I don't think 5e does any of a previous edition's specialities better than the previous edition did, but you can make most anything from a previous edition work in 5e with relatively little effort. Often, you can actually just lift stuff from earlier editions wholesale and plop them in.
 

Sithlord

Adventurer
5e adapts to different playstyles better than any other edition (probably because it explicitly draws from all of them and for that specific purpose).

I don't think 5e does any of a previous edition's specialities better than the previous edition did, but you can make most anything from a previous edition work in 5e with relatively little effort. Often, you can actually just lift stuff from earlier editions wholesale and plop them in.
I agree. One of the long term groups I play with, definitely not at the flgs, are rules are a mixture of 5E and 2E
 

Dausuul

Legend
This is the Forge Fallacy: A game should zero in on a single purpose, be good at one thing, and forget everything else. In fact, an RPG needs to be good at many things.

5E isn't as good at combat as 4E. But it's better than the other editions, and it beats 4E in verisimilitude and integration of mechanics with fiction.

5E isn't as easy to learn as Basic. But it's easier than the other editions, and it beats Basic in character options and balance.

5E offers less scope for charop than 3E. I missed the part where that was a point in 3E's favor.

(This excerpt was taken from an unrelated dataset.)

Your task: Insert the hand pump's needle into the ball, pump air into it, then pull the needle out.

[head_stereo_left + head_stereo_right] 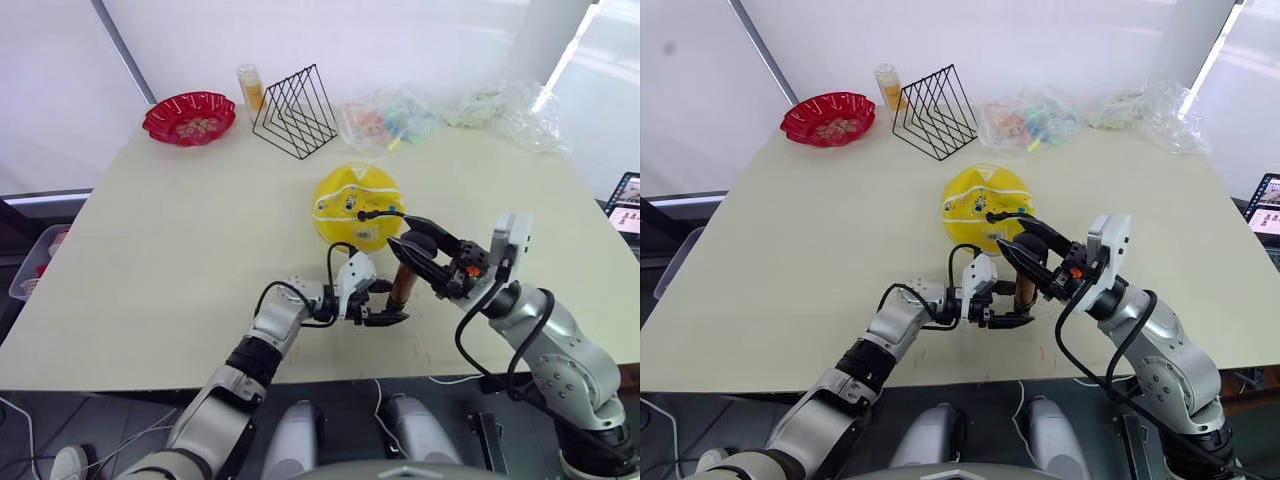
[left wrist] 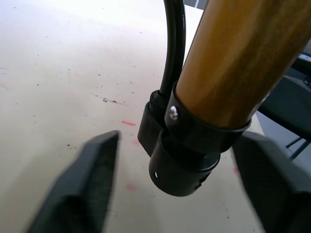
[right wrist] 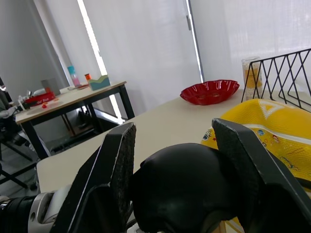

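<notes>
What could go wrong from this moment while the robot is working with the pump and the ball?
1. The left gripper stands open around the hand pump base, so the upright pump may tip when the right gripper moves the handle.
2. The ball lies loose on the table; if it rolls, the needle could bend or slip out.

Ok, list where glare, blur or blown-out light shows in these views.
Eye views: backdrop behind the table blown out white. Left wrist: pump barrel carries a bright sheen, near fingers blurred. Right wrist: window overexposed, handle and fingers soft.
</notes>
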Available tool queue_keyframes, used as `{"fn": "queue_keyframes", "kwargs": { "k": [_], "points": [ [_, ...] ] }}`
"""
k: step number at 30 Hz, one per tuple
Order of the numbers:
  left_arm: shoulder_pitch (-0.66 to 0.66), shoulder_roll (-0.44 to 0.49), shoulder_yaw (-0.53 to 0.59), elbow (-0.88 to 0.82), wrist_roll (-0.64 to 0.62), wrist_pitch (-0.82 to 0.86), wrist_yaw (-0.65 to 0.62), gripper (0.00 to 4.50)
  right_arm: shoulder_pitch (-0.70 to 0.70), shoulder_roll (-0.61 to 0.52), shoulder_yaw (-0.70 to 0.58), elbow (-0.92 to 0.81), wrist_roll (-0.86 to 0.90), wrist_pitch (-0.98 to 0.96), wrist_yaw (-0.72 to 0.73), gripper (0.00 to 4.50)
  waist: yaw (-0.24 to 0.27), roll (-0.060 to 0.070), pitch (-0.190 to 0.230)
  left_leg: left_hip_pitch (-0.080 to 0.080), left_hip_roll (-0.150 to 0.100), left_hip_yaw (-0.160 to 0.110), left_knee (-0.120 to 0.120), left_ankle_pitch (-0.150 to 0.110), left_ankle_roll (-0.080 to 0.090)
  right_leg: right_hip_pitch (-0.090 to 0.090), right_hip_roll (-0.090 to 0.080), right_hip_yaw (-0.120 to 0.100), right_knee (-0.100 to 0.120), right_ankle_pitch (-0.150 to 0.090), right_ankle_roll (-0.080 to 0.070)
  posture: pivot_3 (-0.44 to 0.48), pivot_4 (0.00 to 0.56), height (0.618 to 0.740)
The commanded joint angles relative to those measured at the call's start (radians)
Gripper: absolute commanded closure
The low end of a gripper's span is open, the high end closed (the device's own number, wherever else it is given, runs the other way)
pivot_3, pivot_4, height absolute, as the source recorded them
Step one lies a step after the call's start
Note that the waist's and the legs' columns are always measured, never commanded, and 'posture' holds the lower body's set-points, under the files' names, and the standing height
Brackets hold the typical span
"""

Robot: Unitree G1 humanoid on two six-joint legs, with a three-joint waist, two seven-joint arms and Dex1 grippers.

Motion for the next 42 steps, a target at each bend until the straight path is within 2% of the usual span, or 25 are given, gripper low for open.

And so on. I don't think 5E is the best possible edition of D&D; there's still plenty of room for improvement. But, considering all the elements instead of just one, I think it is the best edition so far.
 

I've only played a little 5e, and I got the impression that it does boss battles really well. The rules for lair actions and legendary actions are something 2E and 3.x never had. As I still play 3.x all the time, I've ported those rules over from 5e.

It also seems to do action resolution really well. I personally prefer the focus on action declaration over skill declaration, which 3.x seems to encourage.

What I mean by this, is that 3.x often suggested that if you had a skill for something, you could declare to your DM that you wanted to use it, often with dice in hand ("I use my climb skill!"). I prefer 5e's hands-off-the-dice approach, where you state what action you want to take ("I try to climb the wall with my bare hands!"), and the DM then tells you if and what you need to roll for.